Familie: Vier Kinder, die unterschiedlicher kaum sein könnten und doch für immer zusammengehören. Von links: Barrett (12), Anna Kate (17), Avi (6) und Bryce (10) Dooly.

Vier Kinder, die unterschiedlicher kaum sein könnten und doch für immer zusammengehören. Von links: Barrett (12), Anna Kate (17), Avi (6) und Bryce (10) Dooly.

(Foto: Philip Montgomery)

Unsere Autorin kam als Austauschschülerin nach Arkansas. Ihre weißen Gasteltern waren streng gläubig und hatten mit Schwarzen nichts zu tun. Jahre später erfährt sie, dass die Doolys ihre Kirchengemeinde verlassen und zwei schwarze Kinder adoptiert haben. Was ist passiert? Eine Entdeckungsreise

Von Rebekka Endler, SZ-Magazin

Es ist vier Uhr in der Nacht in Fort Smith, Arkansas. Mein ehemaliger Gastvater, Officer Steven Dooly, steht vor einem 24-Stunden-Kiosk und lacht ungläubig: "Waren wir wirklich mal so streng?" Im Laden habe ich mir einen Wodka-Energy-Drink gekauft. Nur um zu testen, ob ich Steven noch mit Alkohol schockieren kann. Nein. Ich erinnere ihn. Als ich im Jahr 2000 als Austauschschülerin hier war, verboten Steven und seine Frau Dustin mir sogar die Eierlikörpralinen, die an Ostern aus Deutschland kamen.

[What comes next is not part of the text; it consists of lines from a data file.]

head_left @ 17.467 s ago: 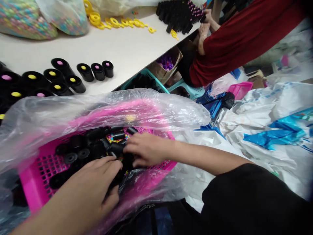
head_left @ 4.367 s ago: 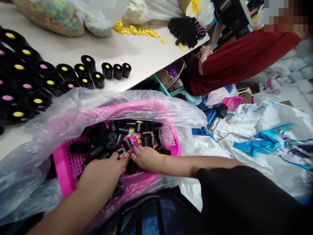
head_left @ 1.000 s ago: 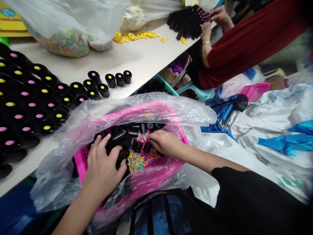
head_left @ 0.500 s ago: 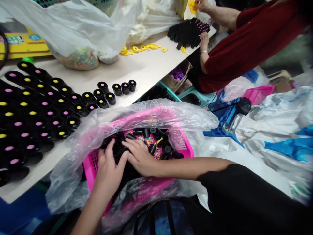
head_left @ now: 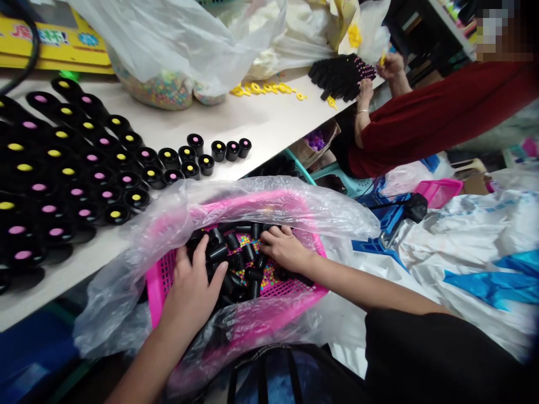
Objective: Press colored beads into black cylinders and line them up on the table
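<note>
A pink plastic basket (head_left: pixel 154 292), lined by a clear plastic bag (head_left: pixel 126 264), stands before me with short black plastic cylinders (head_left: pixel 236 261) and small coloured beads (head_left: pixel 267 275) in it. My left hand (head_left: pixel 191 286) lies over the cylinders on the basket's left side, thumb and fingers apart, not closed round any piece. Toward the right wall, my right hand (head_left: pixel 286 249) reaches in with bent fingers among the black pieces. Its fingertips are partly hidden, and what they hold, if anything, I cannot make out.
Rows of black cylinders with pink or yellow centres (head_left: pixel 76 168) stand on the white table (head_left: pixel 269 126). Behind them are bags of beads (head_left: pixel 155 87) and yellow rings (head_left: pixel 269 88). At right, a co-worker in a red top (head_left: pixel 421 123) handles black pieces (head_left: pixel 341 76). White sacks (head_left: pixel 442 241) lie nearby.
My right hand has moved right, away from my left hand, uncovering black cylinders in the basket's middle. My left hand stays on the left side. The co-worker's far hand has shifted.
</note>
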`<action>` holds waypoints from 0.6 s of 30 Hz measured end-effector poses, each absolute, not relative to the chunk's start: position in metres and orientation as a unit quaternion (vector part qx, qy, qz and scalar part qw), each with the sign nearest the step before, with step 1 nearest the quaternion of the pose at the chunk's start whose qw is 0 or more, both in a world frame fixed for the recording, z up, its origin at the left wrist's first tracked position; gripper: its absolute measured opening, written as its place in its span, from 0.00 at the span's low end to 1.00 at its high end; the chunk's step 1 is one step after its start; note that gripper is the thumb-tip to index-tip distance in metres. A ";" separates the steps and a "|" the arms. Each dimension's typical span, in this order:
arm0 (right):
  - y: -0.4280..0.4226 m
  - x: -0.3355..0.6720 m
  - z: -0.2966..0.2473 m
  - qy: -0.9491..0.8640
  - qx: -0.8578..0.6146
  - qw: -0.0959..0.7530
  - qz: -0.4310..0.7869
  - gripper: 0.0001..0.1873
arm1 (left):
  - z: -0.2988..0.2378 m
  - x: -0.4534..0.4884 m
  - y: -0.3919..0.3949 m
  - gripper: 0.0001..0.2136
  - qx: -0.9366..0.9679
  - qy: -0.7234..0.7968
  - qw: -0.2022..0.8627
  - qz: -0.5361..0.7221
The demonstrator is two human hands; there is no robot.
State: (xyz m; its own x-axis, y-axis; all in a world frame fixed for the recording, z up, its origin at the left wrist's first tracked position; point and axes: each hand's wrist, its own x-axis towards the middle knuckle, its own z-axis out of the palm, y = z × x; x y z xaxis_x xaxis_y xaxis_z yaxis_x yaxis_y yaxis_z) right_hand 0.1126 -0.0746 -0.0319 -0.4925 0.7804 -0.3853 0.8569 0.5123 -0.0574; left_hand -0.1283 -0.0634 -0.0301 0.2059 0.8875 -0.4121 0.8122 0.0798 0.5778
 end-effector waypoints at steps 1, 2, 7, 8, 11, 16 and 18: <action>-0.075 0.113 -0.033 0.869 0.450 0.161 -0.126 0.13 | -0.030 -0.128 -0.063 0.30 0.677 0.628 0.381 0.051; -0.076 0.113 -0.035 0.880 0.426 0.163 -0.131 0.13 | -0.030 -0.127 -0.063 0.30 0.676 0.629 0.380 0.051; -0.078 0.115 -0.040 0.847 0.488 0.171 -0.125 0.13 | -0.029 -0.127 -0.063 0.29 0.676 0.627 0.382 0.054; -0.079 0.116 -0.039 0.832 0.513 0.170 -0.126 0.12 | -0.029 -0.127 -0.063 0.29 0.676 0.627 0.384 0.052; -0.082 0.121 -0.035 0.809 0.546 0.159 -0.147 0.12 | -0.027 -0.129 -0.064 0.29 0.675 0.627 0.388 0.047; -0.089 0.121 -0.032 0.798 0.565 0.149 -0.146 0.16 | -0.025 -0.128 -0.064 0.30 0.672 0.631 0.387 0.041; -0.091 0.119 -0.033 0.794 0.576 0.148 -0.129 0.17 | -0.025 -0.128 -0.064 0.30 0.671 0.631 0.386 0.042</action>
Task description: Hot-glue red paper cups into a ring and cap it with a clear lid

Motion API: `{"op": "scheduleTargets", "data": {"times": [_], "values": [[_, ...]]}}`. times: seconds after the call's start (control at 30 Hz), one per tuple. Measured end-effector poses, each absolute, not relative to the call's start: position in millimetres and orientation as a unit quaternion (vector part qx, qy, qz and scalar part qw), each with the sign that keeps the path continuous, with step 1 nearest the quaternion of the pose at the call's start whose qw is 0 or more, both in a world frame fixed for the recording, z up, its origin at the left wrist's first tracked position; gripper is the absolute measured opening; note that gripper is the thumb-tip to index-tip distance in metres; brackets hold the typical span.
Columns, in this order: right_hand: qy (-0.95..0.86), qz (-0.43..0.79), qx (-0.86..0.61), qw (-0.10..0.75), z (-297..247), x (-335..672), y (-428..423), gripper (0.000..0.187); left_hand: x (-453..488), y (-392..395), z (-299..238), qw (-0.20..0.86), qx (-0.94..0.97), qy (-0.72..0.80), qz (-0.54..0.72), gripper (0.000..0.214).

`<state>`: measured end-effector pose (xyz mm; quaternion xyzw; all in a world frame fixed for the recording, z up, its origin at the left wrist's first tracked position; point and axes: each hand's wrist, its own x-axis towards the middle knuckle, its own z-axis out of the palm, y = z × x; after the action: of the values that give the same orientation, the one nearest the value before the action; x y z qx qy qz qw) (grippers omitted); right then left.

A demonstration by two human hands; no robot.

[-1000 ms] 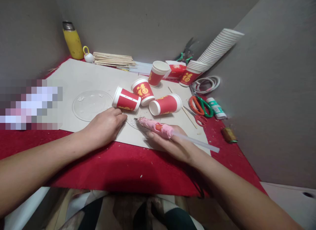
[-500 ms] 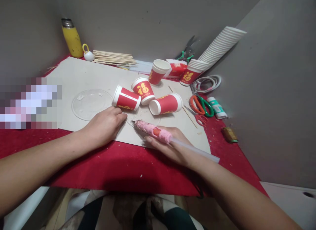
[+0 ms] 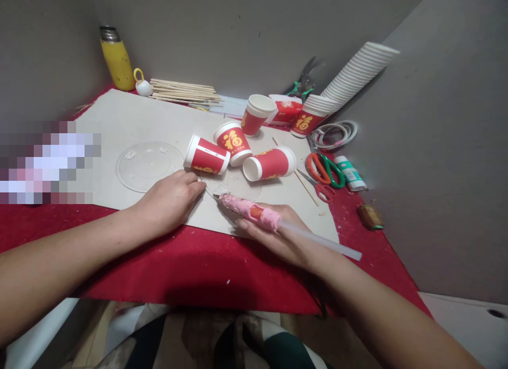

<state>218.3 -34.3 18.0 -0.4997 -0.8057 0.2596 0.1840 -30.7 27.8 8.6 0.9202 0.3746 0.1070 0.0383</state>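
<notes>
In my right hand [image 3: 273, 237] is a pink glue gun [image 3: 248, 209] with a long translucent glue stick out of its back. Its tip points left at a clear plastic lid [image 3: 254, 192] lying on the grey board. A whitish patch that looks like glue shows beside the tip. My left hand [image 3: 174, 197] rests on the board with its fingers curled, fingertips pinching the lid's left edge. Just beyond the lid lie three red-and-white paper cups: one [image 3: 207, 155] by my left hand, one [image 3: 232, 141] behind, one [image 3: 270, 164] to the right.
Another clear lid [image 3: 148, 184] lies left. Upright paper cups [image 3: 254, 123] stand behind. Scissors [image 3: 317, 171], a coiled cable [image 3: 337, 134] and a long cup stack [image 3: 357, 75] are at right. Wooden sticks [image 3: 182, 91] and a yellow bottle [image 3: 118, 65] line the back wall.
The glue gun has shifted slightly right, and more of the whitish patch shows at its tip. My left hand stays at the lid's edge. The whole view has moved a little.
</notes>
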Motion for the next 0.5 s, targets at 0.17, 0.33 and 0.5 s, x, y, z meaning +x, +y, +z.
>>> {"op": "scheduleTargets", "data": {"times": [0.17,0.33,0.5], "values": [[-0.772,0.299,-0.524,0.203,19.2,222.8,-31.8,0.043,-29.4,28.2,9.4,0.034,0.922,0.374,0.096,0.027],[-0.776,0.267,-0.537,0.198,19.7,222.7,-28.5,0.045,-28.8,28.1,8.4,0.031,0.921,0.378,0.09,0.027],[-0.799,0.247,-0.515,0.189,19.3,220.0,-30.1,0.043,-29.2,27.8,8.5,0.029,0.922,0.376,0.091,0.027]]}}
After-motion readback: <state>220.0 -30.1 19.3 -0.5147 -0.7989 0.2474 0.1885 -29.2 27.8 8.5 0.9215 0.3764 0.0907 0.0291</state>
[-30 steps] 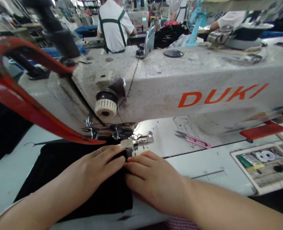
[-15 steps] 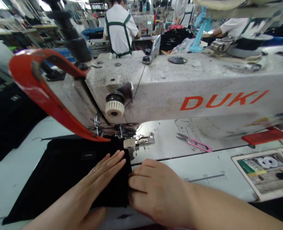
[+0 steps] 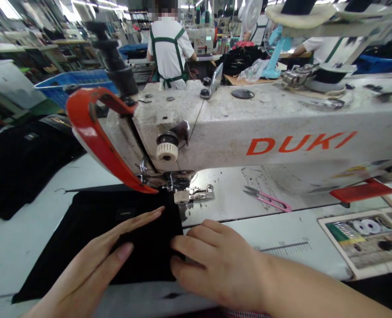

Teufelszeug! Heute, sagt Steven, der aussieht wie ein angegrauter, freundlicher Bär, trinkt er gelegentlich abends ein Bier oder zwei. Natürlich nicht jetzt, er hat Nachtschicht. Wir setzen uns wieder in seinen Streifenwagen, lauschen dem Polizeifunk und schwelgen in Erinnerungen. Ein rostiger Pick-up rollt langsam über den Parkplatz. Am Fahrerhäuschen weht die Konföderiertenflagge, daneben eine Fahne mit einer "White-Power-Faust". "Gott erbarme sich seiner Seele", brummt Steven, "solche Idioten gibt es hier überall!"